Anyway, here is the man who thought of something a microbiologist failed to think of… and I’m very glad he did.


40 thoughts on “I really should have thought of this.

  1. (If I edit I mess up the embedded video)

    The stuff in question is called Candex and is sold as something that breaks down fungal cell walls.


    It will do nothing to fungal cell walls because they aren’t made of cellulose, nor are they made of any of the other things it can break. It will have an enormous effect on leaves though. It won;t cure any diseases, but it will cure tobacco 🙂


    • This is a big deal. The tobacco curing process is something of a fiddly process. If you can do that in an hour using a slow cooker then I suspect a LOT more people will be trying the home grown route. The methodology needs to be proved by replication (we are all good scientists after all). But it does look like an amazing finding. Well played sir, well played!

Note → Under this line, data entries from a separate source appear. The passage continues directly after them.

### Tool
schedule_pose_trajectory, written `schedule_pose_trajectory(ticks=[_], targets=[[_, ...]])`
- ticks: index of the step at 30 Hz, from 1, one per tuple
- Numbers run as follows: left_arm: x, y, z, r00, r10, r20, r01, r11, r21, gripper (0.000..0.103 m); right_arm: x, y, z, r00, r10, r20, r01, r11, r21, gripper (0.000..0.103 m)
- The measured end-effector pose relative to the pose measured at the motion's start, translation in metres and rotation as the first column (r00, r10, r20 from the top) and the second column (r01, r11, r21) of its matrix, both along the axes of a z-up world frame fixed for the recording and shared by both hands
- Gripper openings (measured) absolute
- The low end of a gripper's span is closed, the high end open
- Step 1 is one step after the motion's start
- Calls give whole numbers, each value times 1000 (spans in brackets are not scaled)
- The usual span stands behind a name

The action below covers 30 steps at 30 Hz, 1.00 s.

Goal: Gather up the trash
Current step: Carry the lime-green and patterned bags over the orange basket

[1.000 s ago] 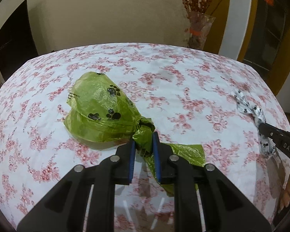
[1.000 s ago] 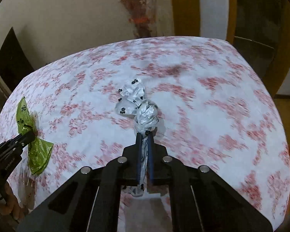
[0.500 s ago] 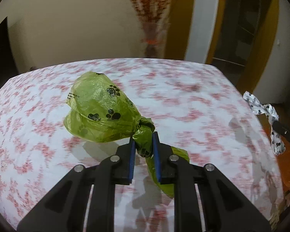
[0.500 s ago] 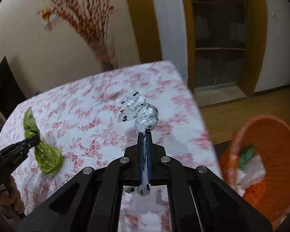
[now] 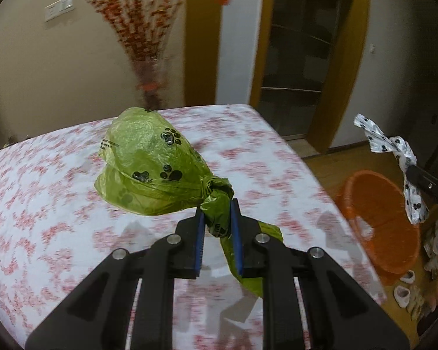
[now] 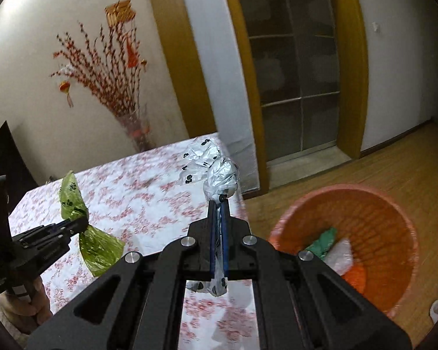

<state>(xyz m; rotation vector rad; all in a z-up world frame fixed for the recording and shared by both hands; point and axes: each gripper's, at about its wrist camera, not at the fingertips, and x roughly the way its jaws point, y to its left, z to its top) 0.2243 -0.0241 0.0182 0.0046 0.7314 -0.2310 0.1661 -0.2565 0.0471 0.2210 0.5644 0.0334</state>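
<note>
My left gripper (image 5: 217, 207) is shut on the knot of a green paw-print bag (image 5: 149, 172) and holds it in the air above the floral table (image 5: 43, 218). It also shows in the right wrist view (image 6: 86, 224) with the green bag (image 6: 71, 198). My right gripper (image 6: 218, 202) is shut on the knot of a white paw-print bag (image 6: 216, 169), held over the table's right edge. That white bag (image 5: 394, 151) shows at the right of the left wrist view. An orange trash basket (image 6: 388, 213) stands on the floor to the right and holds some trash.
A glass vase of red branches (image 6: 134, 128) stands at the table's far side against the wall. A glass door (image 6: 295, 73) with a yellow frame is behind. Wooden floor (image 6: 394, 160) lies around the basket (image 5: 362, 192). Slippers (image 5: 403, 291) lie beside it.
Both grippers have lifted their bags off the table and swung right. The table's right edge and the orange basket have come into view in both views.
</note>
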Motion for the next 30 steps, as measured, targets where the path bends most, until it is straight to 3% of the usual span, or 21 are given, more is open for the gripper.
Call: schedule_pose_trajectory(ticks=[13, 30], targets=[[-18, -84, 15, 982, -188, 26, 188, 982, -29, 17, -42, -56, 8, 985, -154, 79, 156, 988, -18, 4], [-27, -185, 7, 911, -412, 17, 412, 909, -67, 17, -73, -115, -10, 928, -355, 113, 357, 934, -2, 4]])
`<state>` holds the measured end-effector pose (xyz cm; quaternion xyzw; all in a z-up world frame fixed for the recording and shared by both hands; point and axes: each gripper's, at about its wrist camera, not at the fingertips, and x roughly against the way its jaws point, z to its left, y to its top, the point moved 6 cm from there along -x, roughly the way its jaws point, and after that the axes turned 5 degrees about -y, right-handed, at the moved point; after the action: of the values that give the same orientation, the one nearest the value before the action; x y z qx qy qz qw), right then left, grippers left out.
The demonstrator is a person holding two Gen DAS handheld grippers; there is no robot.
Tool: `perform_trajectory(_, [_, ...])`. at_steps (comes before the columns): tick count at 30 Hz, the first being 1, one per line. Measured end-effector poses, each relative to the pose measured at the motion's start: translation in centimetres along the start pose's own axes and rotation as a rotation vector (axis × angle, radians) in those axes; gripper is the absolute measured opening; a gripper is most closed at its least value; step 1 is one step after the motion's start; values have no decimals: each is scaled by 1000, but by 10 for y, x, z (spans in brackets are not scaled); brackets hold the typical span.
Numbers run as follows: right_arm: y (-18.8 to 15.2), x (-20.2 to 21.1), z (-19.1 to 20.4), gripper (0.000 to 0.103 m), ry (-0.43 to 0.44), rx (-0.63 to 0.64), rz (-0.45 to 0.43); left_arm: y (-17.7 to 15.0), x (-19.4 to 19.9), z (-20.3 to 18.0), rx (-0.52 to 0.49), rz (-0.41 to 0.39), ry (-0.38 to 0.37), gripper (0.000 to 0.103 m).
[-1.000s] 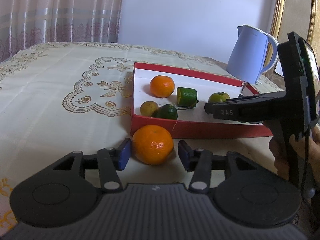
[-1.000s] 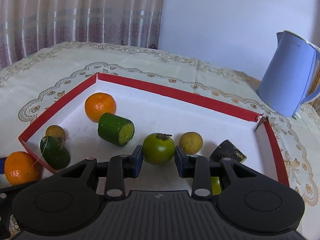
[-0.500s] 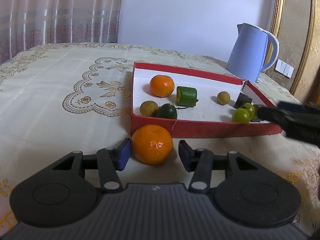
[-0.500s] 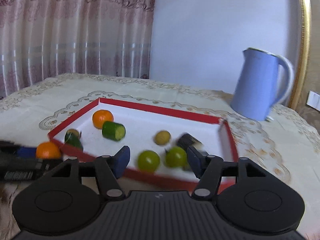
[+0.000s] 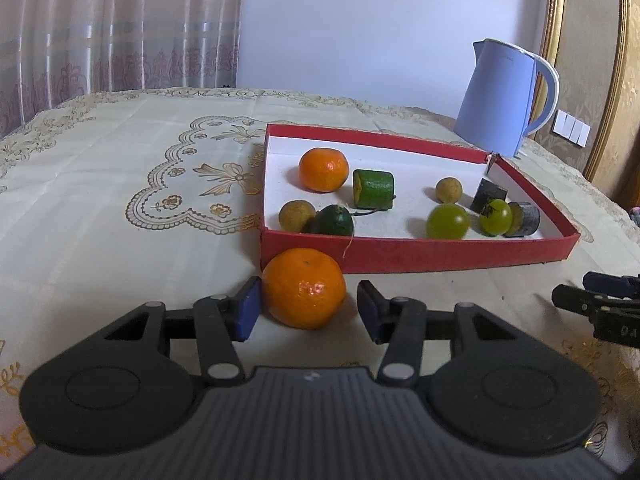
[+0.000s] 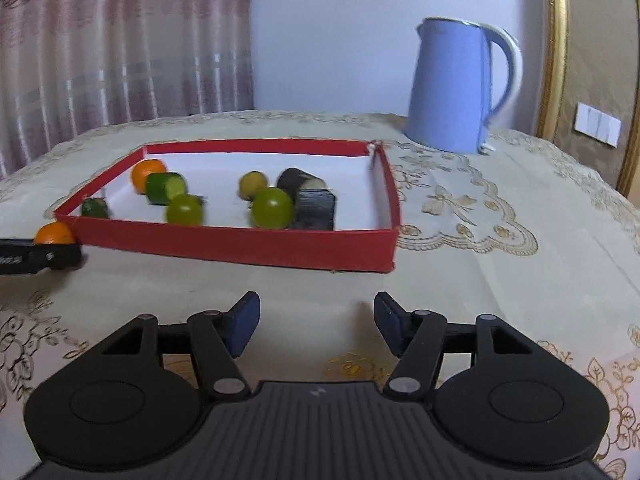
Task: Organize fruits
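Note:
A red box (image 5: 420, 258) with a white floor holds an orange (image 5: 323, 169), a cucumber piece (image 5: 373, 189), two green round fruits (image 5: 447, 221), small yellow fruits and dark pieces. A second orange (image 5: 303, 287) lies on the cloth outside the box's near left corner, between the open fingers of my left gripper (image 5: 309, 310); the left pad touches it, the right pad stands apart. My right gripper (image 6: 316, 326) is open and empty over the cloth, in front of the box (image 6: 240, 244). It also shows in the left wrist view (image 5: 600, 304) at the right edge.
A blue kettle (image 5: 504, 100) stands behind the box's far right corner. An embroidered cream tablecloth (image 5: 120, 184) covers the table. Curtains and a white wall lie behind. My left gripper's finger (image 6: 36, 258) shows at the right wrist view's left edge, beside the orange (image 6: 54, 233).
My right gripper let go of a green fruit in the box, opened and pulled back out to the cloth in front of the box. My left gripper and the orange have not moved.

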<state>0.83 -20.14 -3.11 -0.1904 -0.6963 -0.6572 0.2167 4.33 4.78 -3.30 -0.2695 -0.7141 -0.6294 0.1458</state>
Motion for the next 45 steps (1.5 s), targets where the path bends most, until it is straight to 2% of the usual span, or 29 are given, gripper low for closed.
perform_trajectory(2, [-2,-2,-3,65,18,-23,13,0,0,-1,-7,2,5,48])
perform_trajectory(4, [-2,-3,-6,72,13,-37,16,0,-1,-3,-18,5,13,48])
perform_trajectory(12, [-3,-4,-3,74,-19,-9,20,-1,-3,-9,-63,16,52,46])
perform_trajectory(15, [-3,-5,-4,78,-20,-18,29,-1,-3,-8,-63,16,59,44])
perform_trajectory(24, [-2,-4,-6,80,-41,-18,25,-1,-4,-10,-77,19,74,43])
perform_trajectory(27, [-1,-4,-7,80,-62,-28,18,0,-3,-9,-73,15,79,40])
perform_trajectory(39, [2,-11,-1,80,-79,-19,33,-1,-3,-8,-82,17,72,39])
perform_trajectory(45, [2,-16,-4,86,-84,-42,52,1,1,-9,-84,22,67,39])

  2. Having met Professors whose Ego was even bigger than my own (and mine is about the size and Rockwell grade of the Kohinoor) it impresses me that Leg Iron is happy to admit that a fucking barber from Upper Colostomy Bag Alaska (?) thought of something that he hadn’t. Says a lot about him as a man/scientist/author/piss head.

    Anyways in a later video (http://www.youtube.com/watch?v=Q_XUgZpg0tU no I still haven’t found out how to do links) Doug-the-barber goes on to explain he has researched the topic (by searching here http://legacy.library.ucsf.edu/) and that this is a process that the tobacco companies use to ‘homogenize’ their leaves.

    ATM, in one ‘ear’ I have Great Great Granddad Schlomo OneflewoverzeKukooznestiwitz (opened a green grocers in Königsberg around 1880) screaming at me to : ” Oy vey, find a cheaper version of that Candex stuff, already” and in the other mental ear Great Great Granddadd “Danger Smith” (cos he was a danger to himself and all around him) is saying : “You could make your own Slow Cooker out of….”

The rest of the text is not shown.